To remedy these shortcomings, the current study aims to develop a low-cost lightweight tree canopy extraction model, provide a semantic segmentation strategy for non-compact fruit trees with gaps between branches, and assess the DeepLabv3+ backbone variants in the performance of tree segmentation.

2. Study Site and Materials

2.1. Study Site and Image Acquisition

Beijing Zhongnong Futong Horticulture Co., Ltd., is an agricultural high-tech service enterprise, leveraging expertise and technologies from leading scientific research institutions, including China Agricultural University, Chinese Academy of Agricultural Sciences, Beijing Academy of Agriculture and Forestry, and Beijing Agricultural College. The study area took place in Zhongnong Futong’s commercial cherry orchard (Figure 1a–c). The orchard spans over 200 acres, featuring cherry tree heights ranging from 2 to 5 m. The cherry trees were meticulously spaced at intervals of 4 m with 5 m paths between rows. The canopy had grown irregularly, the branches and leaves were scattered with many gaps, and some had noticeable holes (Figure 1d) and black-hole shadows (Figure 1e). Weeds of different densities were randomly distributed on both sides of each row, and their physiological characteristics (e.g., color and texture) were similar to those of a natural tree canopy (Figure 1f).
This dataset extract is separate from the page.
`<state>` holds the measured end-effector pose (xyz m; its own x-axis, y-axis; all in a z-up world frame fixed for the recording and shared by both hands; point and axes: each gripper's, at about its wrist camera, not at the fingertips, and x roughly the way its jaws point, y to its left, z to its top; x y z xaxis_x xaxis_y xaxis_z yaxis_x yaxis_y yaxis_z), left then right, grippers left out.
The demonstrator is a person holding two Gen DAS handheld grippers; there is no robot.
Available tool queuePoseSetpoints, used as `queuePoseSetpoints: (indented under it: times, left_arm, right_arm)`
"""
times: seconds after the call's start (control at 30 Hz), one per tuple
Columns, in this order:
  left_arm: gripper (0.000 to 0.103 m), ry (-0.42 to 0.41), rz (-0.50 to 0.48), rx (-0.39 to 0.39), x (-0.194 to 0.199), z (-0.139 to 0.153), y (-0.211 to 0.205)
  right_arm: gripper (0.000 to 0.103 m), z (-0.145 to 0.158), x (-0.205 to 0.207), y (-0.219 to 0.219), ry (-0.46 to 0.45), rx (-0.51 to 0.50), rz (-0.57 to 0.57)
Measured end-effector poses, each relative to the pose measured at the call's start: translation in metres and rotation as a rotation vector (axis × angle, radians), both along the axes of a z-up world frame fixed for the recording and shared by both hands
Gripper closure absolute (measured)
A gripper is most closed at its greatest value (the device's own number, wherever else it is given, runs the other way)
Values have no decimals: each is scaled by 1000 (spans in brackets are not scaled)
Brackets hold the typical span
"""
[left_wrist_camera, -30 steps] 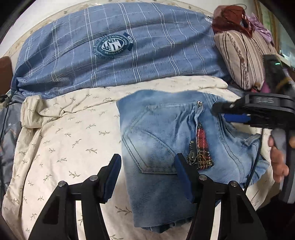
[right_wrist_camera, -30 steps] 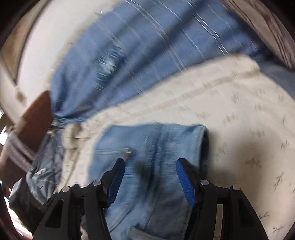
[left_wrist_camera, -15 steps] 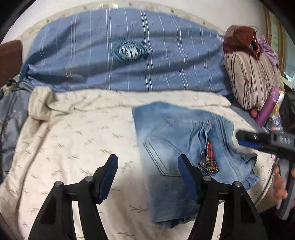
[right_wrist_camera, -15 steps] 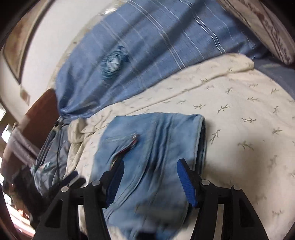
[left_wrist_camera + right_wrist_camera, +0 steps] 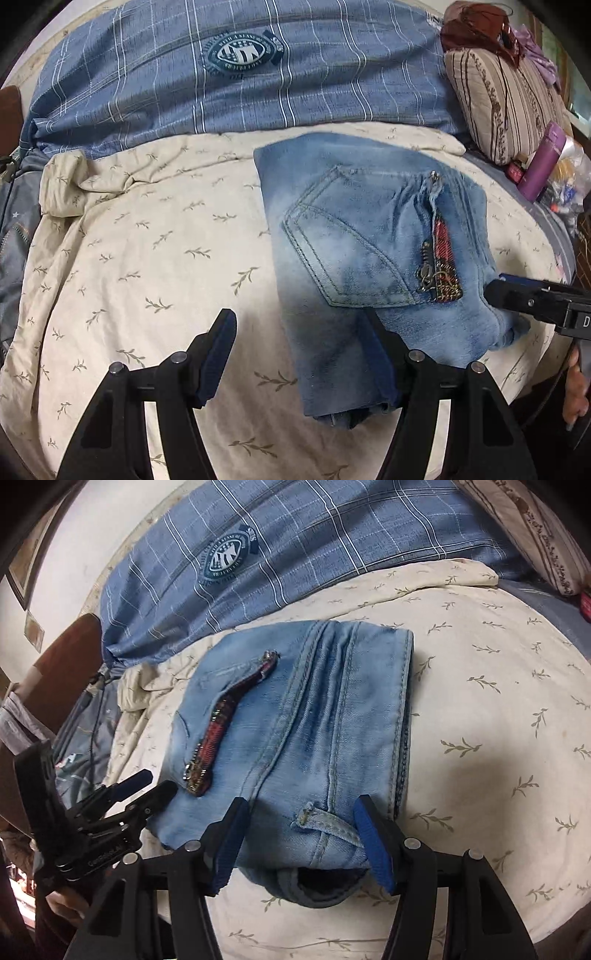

Images of the study areas were obtained using a commercial-grade DJI Phantom 3 UAV quadcopter (DJI Technology Co., Ltd., Shenzhen, China) equipped with a Sony EXMOR 1/2.3 in complementary metal–oxide–semiconductor digital camera (Sony Corporation, Tokyo, Japan), outputting 3000 × 4000-pixel red–green–blue three-channel images. Observations were taken in dry, windless weather (<1.5 m/s) at multiple distances from the trees (20–60 m) to capture variations in scale.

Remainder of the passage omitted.